Google announced two services today, one new and one out of preview. They are part of the company's ongoing push to fashion itself as a provider of not only tools for building machine learning resources, but also APIs for accessing premade ones.
Cloud Machine Learning (CML) can plug into Google's other storage, querying, and data-handling products to generate machine learning models. Among the data sources is Google Cloud Dataproc, the managed Hadoop and Spark platform that was previously announced but is now in general availability.
You may have been wondering when machine learning as a service would arrive in Google Cloud, considering it has been available on Amazon for months and on Azure for a year. CML is based on Google's open-sourced TensorFlow framework. TensorFlow, Google claims, was used to build and deliver many existing Google products with machine intelligence aspects, such as its speech-recognition API, newly available to the public.
Models built with TensorFlow outside of Google's services can be used with CML, but Google wants prospective users to do the data ingestion, management, and training directly on its cloud whenever possible.
Also among Google's offerings is a number of pretrained APIs for translation, machine vision, and speech recognition.
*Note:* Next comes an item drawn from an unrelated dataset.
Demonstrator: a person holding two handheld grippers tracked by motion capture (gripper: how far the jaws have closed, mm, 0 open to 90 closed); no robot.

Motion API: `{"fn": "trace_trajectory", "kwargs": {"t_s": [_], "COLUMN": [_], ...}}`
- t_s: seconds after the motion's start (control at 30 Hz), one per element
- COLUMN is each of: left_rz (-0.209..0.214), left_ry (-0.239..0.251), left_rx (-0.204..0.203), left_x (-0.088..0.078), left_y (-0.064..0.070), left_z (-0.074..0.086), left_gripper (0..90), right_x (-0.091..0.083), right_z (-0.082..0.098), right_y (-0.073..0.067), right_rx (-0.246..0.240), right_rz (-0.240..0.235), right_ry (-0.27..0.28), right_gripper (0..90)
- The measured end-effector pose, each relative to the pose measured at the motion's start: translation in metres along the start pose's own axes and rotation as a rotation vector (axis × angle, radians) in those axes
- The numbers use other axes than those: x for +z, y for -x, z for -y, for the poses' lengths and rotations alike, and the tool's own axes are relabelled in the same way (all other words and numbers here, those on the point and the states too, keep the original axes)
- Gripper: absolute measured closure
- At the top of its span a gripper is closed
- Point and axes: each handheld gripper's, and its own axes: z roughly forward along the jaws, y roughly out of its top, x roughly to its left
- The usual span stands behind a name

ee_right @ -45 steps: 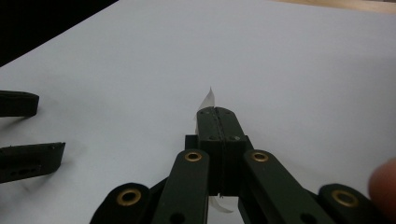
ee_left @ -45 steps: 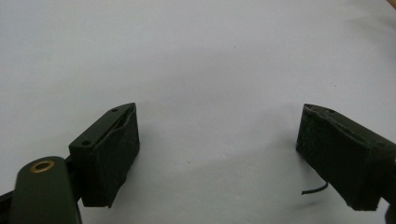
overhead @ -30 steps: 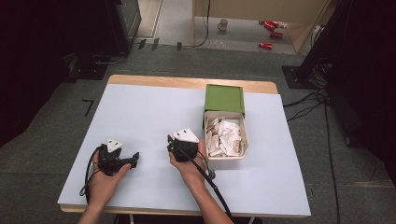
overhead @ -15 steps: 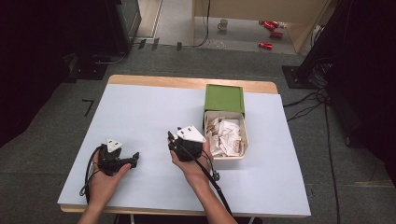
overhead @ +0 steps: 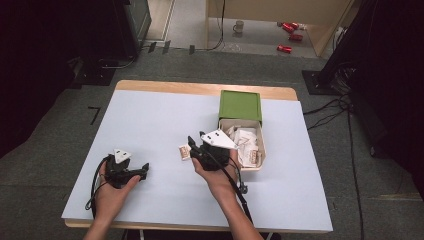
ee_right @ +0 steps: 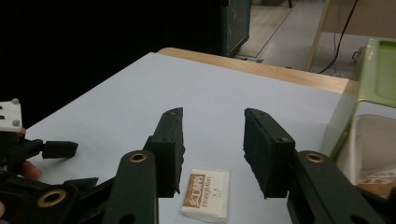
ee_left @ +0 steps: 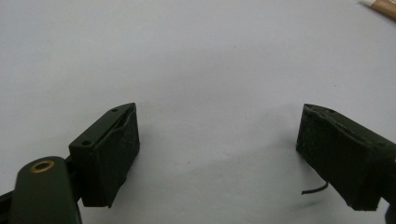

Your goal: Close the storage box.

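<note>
A small white packet with a brown printed panel (overhead: pixel 185 151) lies flat on the pale blue table (overhead: pixel 150 120). My right gripper (overhead: pixel 193 146) hangs just above and to the right of it. In the right gripper view the packet (ee_right: pixel 205 193) sits on the table below the jaws of that gripper (ee_right: pixel 213 119), which stand open with nothing between them and have just been opening a little. My left gripper (overhead: pixel 145 170) rests low over the near left of the table, its jaws (ee_left: pixel 217 126) wide apart over bare surface.
A cream box (overhead: pixel 262 161) holding several white packets (overhead: pixel 246 141) stands right of my right hand, its green lid (overhead: pixel 240 105) raised behind it. The edge of a packet (ee_left: pixel 380 5) shows at the top right of the left gripper view. The left gripper (ee_right: pixel 70 165) appears at the right gripper view's left edge.
My right hand has lifted and drifted left from the box side. The packet now shows on the table beside its jaws. The left hand has stayed put.
</note>
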Motion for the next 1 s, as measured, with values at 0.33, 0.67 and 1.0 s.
{"fn": "trace_trajectory", "kwargs": {"t_s": [0.33, 0.67, 1.0], "left_rz": [-0.001, -0.001, -0.001], "left_ry": [0.004, 0.0, 0.001], "left_rx": [-0.004, 0.001, 0.001], "left_x": [0.0, 0.0, 0.0], "left_y": [0.0, 0.0, 0.0], "left_z": [0.0, 0.0, 0.0], "left_gripper": [13.7, 13.7, 13.7], "right_x": [-0.024, -0.044, -0.059], "right_z": [-0.01, -0.01, -0.006], "right_y": [0.026, 0.054, 0.077], "right_rx": [0.022, 0.048, 0.068], "right_rz": [0.043, 0.107, 0.162], "right_ry": [0.033, 0.044, 0.057], "right_gripper": [58.2, 58.2, 58.3]}}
IBM has similar items via Watson on Bluemix, and while Google's range is smaller, it features more products that are likely to find immediate uptake and use.
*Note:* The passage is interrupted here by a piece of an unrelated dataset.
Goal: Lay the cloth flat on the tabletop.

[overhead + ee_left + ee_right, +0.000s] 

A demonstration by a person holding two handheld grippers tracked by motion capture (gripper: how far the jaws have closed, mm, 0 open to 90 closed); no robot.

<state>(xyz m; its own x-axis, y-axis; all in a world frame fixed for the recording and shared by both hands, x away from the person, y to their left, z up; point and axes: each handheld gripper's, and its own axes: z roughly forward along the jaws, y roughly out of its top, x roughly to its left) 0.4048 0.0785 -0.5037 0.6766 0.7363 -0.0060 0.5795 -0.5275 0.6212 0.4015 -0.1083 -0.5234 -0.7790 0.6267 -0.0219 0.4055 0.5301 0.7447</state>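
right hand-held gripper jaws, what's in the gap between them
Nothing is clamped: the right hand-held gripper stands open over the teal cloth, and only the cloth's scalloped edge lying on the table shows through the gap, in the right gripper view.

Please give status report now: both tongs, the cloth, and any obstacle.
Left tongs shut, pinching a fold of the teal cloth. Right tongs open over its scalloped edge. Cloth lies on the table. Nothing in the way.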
Google's been in a prime position to be a machine learning master, not only because it has generously shared open source machine learning creations like TensorFlow or built services atop existing, well-understood projects like Spark. Rather, it's due to Google's enviable position as the hub through which flows a staggering amount of the world's data -- raw material that can be used, in some form, to train Google's systems.
What Google is offering now is an option for people to bring their own data to the tooling it developed to make sense of its data trove. Apart from needing a source of training data, machine learning has also been pegged as difficult to use. The new wave of open source ML projects has eased the burden somewhat -- one of Spark's big appeals is how straightforward it is for developers.
However, Google aims to lower the hurdles by removing the hassles around building the infrastructure for such projects, and by providing an environment that's as elegant and as no-nonsense as the rest of its cloud is shaping up to be.